Es indescriptible el placer que sentí cuando la Interpol, una institución reconocida a nivel mundial, aclaró que los documentos encontrados en la computadora del Capo Terrorista Raúl Reyes no habían sido tocados por las autoridades colombianas, y la posterior serie de burradas ladradas por el simio que juega a que es el dueño de Venezuela.
Ya no hacen falta más discusiones, Estados Unidos, Europa, la ONU y demás tienen que dejar de decir boludeces y declarar por fin a Venezuela y Ecuador países que apoyan al terrorismo internacional.
Además de eso, es gracioso como el soquete que hace de embajador del simio en Washington afirma que el Presidente Uribe, sobre el que ya hablé en un post anterior, inventó todo esto para hacer fracasar el “intercambio humanitario” propiciado por él y Piedad Córdoba, peligrosa amiga de las FARC, y casi seguro entregadora de Betancourt.
Como si eso no fuera suficiente, hoy el petromatón aseguró que tropas colombianas irrumpieron en territorio venezolano, porque necesita desviar la atención del quilombo brutal en que se metió gracias a la cooperación de los corruptos gobiernos del subcontinente.

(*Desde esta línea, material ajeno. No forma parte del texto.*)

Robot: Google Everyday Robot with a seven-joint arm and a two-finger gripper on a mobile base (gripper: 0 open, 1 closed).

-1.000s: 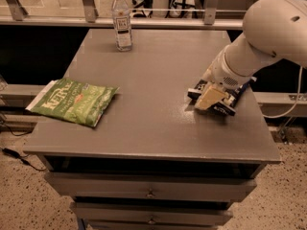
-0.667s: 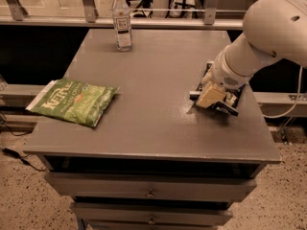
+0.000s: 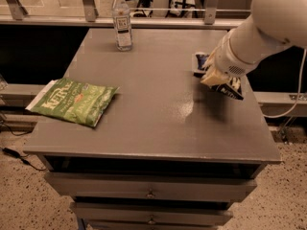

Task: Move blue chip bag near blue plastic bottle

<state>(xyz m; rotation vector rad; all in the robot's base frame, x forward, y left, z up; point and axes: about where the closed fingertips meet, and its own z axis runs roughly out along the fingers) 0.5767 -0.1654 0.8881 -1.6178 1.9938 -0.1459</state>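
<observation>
The white arm (image 3: 268, 25) reaches in from the right and bends down over the right side of the grey table (image 3: 153, 133). Its pincer (image 3: 214, 78) is closed on the blue chip bag (image 3: 231, 90). The bag is crumpled and tilted in the grip, with navy foil and white lettering showing on either side of the pincer. A dark shadow lies on the table just beneath it.

The blue plastic bottle (image 3: 123, 20) stands upright near the back edge, left of the middle, with its white cap on. It is well apart from the bag, with bare table between them.

A larger green chip bag (image 3: 74, 101) lies flat on the left side, one corner hanging over the table's edge. Under the tabletop are drawers (image 3: 151, 194) with small knobs.
</observation>
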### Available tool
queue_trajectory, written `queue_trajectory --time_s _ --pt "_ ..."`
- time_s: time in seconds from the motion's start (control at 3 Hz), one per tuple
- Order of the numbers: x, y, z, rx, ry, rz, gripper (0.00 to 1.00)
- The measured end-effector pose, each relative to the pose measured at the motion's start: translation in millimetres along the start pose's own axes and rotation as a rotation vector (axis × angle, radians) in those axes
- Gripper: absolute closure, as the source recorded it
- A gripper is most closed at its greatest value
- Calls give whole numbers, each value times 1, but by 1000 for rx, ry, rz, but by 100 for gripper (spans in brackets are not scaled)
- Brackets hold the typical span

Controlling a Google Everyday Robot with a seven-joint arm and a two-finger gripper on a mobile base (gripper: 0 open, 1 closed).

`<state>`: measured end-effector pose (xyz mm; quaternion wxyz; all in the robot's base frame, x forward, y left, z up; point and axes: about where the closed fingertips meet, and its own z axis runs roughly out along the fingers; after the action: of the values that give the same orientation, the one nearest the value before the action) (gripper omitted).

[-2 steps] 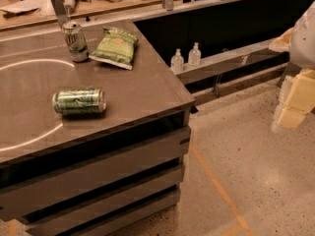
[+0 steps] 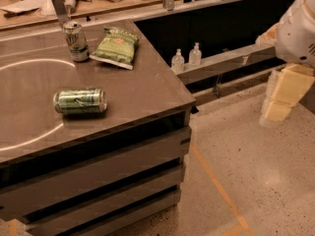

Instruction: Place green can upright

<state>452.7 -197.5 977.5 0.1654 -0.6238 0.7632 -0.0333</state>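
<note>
The green can [image 2: 79, 101] lies on its side on the grey metal table [image 2: 142, 82], towards the front left, with its long axis running left to right. It is green all over with pale swirl markings and silver rims. My gripper [image 2: 284, 93] hangs at the far right of the view, off the table and above the floor. It is well to the right of the can and holds nothing that I can see. The white arm housing [image 2: 298, 28] sits above it.
A silver-white can with a green-and-red logo [image 2: 76, 41] stands upright at the back of the table. A light-green snack bag [image 2: 116, 46] lies next to it. Two small clear bottles [image 2: 186, 59] stand on a ledge beyond the table's right edge. A cluttered bench runs behind.
My gripper and arm have shifted slightly to the left. The green can has not moved.
</note>
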Motion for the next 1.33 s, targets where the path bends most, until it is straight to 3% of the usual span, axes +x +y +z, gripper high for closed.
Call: queue_trajectory --time_s 0.67,1.0,1.33 --pt "-105 -23 35 -38 -71 -226 0" --pt "-168 -30 54 -61 -108 -307 0" --pt "-224 -31 75 -90 -102 -355 0"
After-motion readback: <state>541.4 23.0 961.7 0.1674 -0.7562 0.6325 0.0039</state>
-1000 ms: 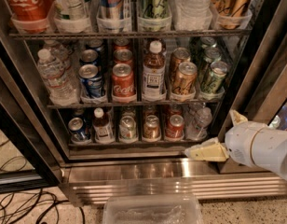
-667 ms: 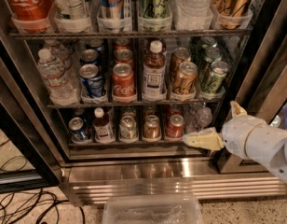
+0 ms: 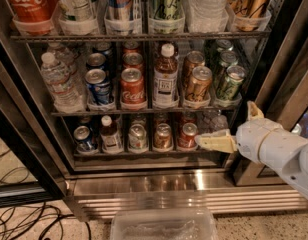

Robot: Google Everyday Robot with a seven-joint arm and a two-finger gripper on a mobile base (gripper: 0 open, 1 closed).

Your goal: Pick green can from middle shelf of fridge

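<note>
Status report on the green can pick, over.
Gripper open, low right, below the middle shelf. Green can upright, front of rightmost lane. Gold-brown cans close beside it.

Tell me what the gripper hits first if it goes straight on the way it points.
Probably the reddish can on the bottom rack: the open gripper, low at right, points left at it, though depth is unclear. The green can sits higher, on the middle shelf.

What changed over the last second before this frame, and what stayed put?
The gripper rose slightly from beside the bottom rack toward the middle shelf, fingers open, holding nothing. The green can sits untouched at the shelf's right end; nothing else in the fridge moved.
</note>
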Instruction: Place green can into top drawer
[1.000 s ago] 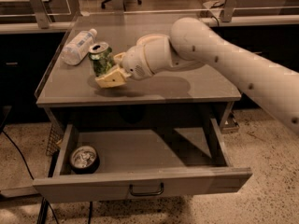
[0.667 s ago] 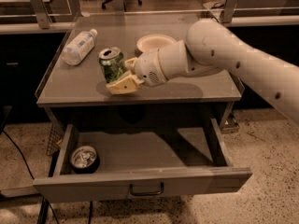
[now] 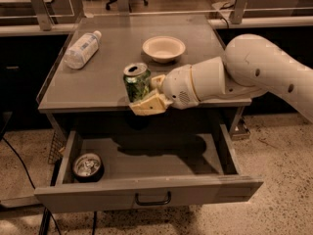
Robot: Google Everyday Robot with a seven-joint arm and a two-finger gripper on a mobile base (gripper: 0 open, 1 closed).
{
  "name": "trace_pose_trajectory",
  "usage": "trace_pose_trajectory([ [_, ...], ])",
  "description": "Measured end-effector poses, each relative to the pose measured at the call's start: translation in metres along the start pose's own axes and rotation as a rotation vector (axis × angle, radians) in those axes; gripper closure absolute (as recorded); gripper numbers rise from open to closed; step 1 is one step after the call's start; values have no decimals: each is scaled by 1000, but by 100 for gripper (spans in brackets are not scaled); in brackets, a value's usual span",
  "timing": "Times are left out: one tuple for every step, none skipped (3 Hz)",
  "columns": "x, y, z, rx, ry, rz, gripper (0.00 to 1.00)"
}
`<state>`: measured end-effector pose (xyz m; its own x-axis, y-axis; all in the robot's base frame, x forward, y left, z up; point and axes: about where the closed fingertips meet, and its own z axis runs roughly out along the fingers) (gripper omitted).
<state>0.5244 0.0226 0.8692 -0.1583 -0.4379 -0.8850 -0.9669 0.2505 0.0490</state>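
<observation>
Green can: the slim green aluminium can with pale markings and a silver pull-tab top hangs upright at the desk's front edge, a little left of centre, clear of the surface.
Gripper: the cream two-finger gripper is clenched on the green can from its right side, one finger showing below and in front, so the can is carried level with its top up.
Arm: the bulky white arm reaches in from the right, over the front right corner of the desk.
Top drawer: the wide shallow grey drawer with a dark bar handle stands pulled fully out below the front edge, its bare floor directly under the can, so a short forward and downward move looks enough.
Dark can: a dark-bodied, silver-topped can stands in the drawer's left front corner; I would set the green one down to its right to avoid a knock.
Desk: the flat grey desk bears a clear plastic bottle lying near the left edge and a pale round bowl towards the back, both well apart from the can.
</observation>
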Motion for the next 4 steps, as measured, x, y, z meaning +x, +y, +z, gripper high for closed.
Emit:
trace_pose_trajectory([
  [18,21,9,-29,-44,44,100],
  [38,70,13,-60,-123,117,100],
  [49,96,13,-67,-161,157,100],
  [63,103,44,-45,-178,137,100],
])
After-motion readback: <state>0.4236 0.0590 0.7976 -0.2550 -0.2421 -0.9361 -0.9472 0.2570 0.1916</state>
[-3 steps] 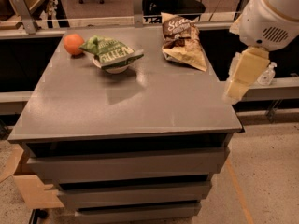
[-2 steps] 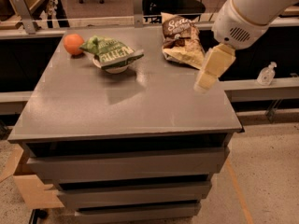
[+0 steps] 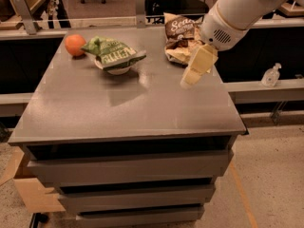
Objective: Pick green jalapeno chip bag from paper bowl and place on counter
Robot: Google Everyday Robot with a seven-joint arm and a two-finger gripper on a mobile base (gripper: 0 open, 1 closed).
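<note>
— What lies farthest left of the gripper [image 3: 189, 77]?
— An orange [image 3: 74, 45], well to its left and farther back on the counter [image 3: 133, 108]; just right of the orange sits the bowl [image 3: 116, 71]; the green bag [image 3: 113, 52] lies across it, wider than the bowl and overhanging its rim; both are well apart from the gripper.
— And nearer?
— A brown bag [image 3: 178, 31], just behind the gripper; the arm covers its right edge.
— The gripper itself?
— It hangs over the counter's right part, tilted down and leftward, not touching either bag; whether it is wide or narrow I cannot tell.
— To its right?
— A small clear bottle [image 3: 270, 76] on a ledge, off the counter.
</note>
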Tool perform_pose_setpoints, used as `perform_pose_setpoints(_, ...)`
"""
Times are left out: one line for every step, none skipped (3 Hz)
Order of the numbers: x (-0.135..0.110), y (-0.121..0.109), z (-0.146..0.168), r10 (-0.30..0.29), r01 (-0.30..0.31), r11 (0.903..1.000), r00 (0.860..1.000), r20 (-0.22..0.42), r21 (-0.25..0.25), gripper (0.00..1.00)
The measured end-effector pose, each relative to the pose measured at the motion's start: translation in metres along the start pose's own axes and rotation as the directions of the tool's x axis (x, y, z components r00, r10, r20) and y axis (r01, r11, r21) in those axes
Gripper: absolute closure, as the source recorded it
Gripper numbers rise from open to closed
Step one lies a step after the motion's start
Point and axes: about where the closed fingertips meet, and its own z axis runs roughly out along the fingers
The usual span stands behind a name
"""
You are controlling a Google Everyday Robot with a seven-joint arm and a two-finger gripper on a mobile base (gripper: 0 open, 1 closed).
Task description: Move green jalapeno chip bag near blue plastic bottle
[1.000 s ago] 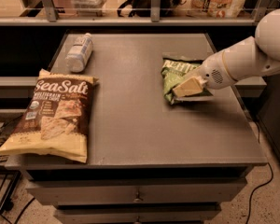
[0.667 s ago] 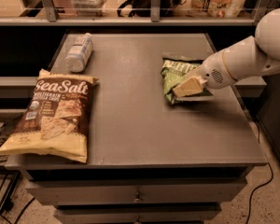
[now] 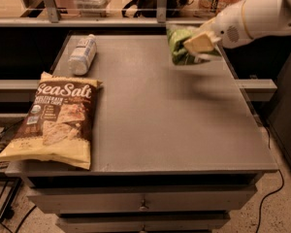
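Above the grey table (image 3: 184, 130), gripper (image 3: 200, 46) holds green jalapeno chip bag (image 3: 177, 43).

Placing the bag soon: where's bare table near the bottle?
Bare tabletop between the blue plastic bottle and the gripper, which holds the green jalapeno chip bag far right. Crowded in front of the bottle: Sea Salt bag.

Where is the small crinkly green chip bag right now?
Camera view: the green chip bag hangs in the gripper over the grey table's far right side, well right of the clear plastic bottle.
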Motion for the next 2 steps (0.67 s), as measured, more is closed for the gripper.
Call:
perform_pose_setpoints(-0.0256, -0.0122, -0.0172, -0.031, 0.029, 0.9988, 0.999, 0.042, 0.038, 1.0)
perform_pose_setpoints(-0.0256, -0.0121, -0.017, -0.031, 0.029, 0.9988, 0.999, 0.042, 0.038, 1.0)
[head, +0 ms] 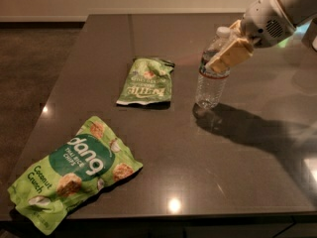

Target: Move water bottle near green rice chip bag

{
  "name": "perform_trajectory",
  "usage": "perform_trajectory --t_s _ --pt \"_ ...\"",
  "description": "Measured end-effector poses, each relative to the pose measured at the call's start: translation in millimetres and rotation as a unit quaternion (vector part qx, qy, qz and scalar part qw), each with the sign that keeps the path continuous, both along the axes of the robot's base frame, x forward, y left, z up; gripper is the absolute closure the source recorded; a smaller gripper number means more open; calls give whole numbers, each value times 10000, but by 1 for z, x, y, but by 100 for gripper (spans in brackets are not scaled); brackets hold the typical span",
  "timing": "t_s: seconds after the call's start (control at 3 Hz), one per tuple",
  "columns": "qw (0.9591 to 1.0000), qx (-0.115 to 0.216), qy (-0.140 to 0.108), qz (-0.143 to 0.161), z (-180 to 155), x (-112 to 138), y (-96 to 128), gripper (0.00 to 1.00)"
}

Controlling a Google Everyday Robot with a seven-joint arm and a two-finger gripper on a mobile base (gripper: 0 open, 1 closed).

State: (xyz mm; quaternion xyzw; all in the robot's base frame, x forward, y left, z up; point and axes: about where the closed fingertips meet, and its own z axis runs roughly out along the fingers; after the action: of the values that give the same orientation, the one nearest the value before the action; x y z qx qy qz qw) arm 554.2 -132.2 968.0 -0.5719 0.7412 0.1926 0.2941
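The water bottle (210,87), clear with a white cap, stands slightly tilted at the right middle of the dark table (237,172). My gripper (218,58) reaches in from the upper right and is shut on the bottle's upper part. One beige finger (231,54) crosses in front of the bottle's shoulder and hides part of the label. The green rice chip bag (79,170), bright lime with white "dang" lettering, lies flat at the table's front left corner, far from the bottle.
A smaller, duller green bag (147,81) lies flat in the middle of the table, just left of the bottle. The table's left edge drops to a dark floor (34,68). The front edge runs just below the lime bag.
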Motion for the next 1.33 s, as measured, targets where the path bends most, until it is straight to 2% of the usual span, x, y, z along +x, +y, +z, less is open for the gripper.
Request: perform_trajectory --t_s 0.33,0.67,1.33 --pt "9990 58 -33 434 9 -31 23 100" --pt "9965 62 -60 829 5 -59 46 100" --pt "9895 54 -35 1445 -8 -93 81 100"
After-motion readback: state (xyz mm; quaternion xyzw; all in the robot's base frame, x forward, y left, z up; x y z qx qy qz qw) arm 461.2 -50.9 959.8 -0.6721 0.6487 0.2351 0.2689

Sería interesante que la izquierda estúpida europea dejen de joder con que el socialismo del siglo XI es romántico y entiendan que la única salida es la libertad de mercado y de opinión, pero parece que los únicos que entienden esto son Estados Unidos e Israel, los que deciden no negociar con terroristas; Sarkozy es un boludo, Zapatero un imbécil, Berlusconi un mafioso y los países importantes de verdad están en otra.
Es triste, pero la ayuda no va a venir de afuera, tenemos que empezar a salvarnos solos.


















¡Aguante Berlusconi! Dicho eso, paso a comentar el post:
¿Te imaginás, dentro de poco, una época post-Chávez, post-kísner, con un total descrédito para el izquierdosismo, una época en que hacer y decir boludeces tenga un precio, en que “Estado” sea mala palabra, en que ningún político resulte electo para ningún cargo si no convence a su electorado de que bajará los impuestos y luego cumple, en que cualquier gesto demagógico signifique el fin de la carrera política de quien lo haga, etc.?
Me parece que hay que apuntar a esas cosas, todo está en la cabeza de la gente. Digo: acercar a la mentalidad pública una serie de valoraciones y repudios básicos y útiles:
• No se reforman las instituciones, se dejan como están;
• No se suben lo impuestos, se bajan;
• No se dan discursos airados, se habla con alegría;
• No se ataca a las empresas, se las invita y se las fomenta.
Etcétera. Lo que quiero decir es que dirigentes como Kísner son posibles porque ha habido todo un aparato de propaganda (dirigencia, Prensa, Universidad) que durante décadas ha establecido en la mentalidad pública valores contrarios a los que señalo. No ganaron ninguna batalla ideológica, jamás dieron ningún tipo de razón por su conducta política, ni siquiera protagonizaron buenos gobiernos, nada, simplemente se dedicaron a gesticular ante una sociedad mentalizada para interpretar esas gesticulaciones positivamente.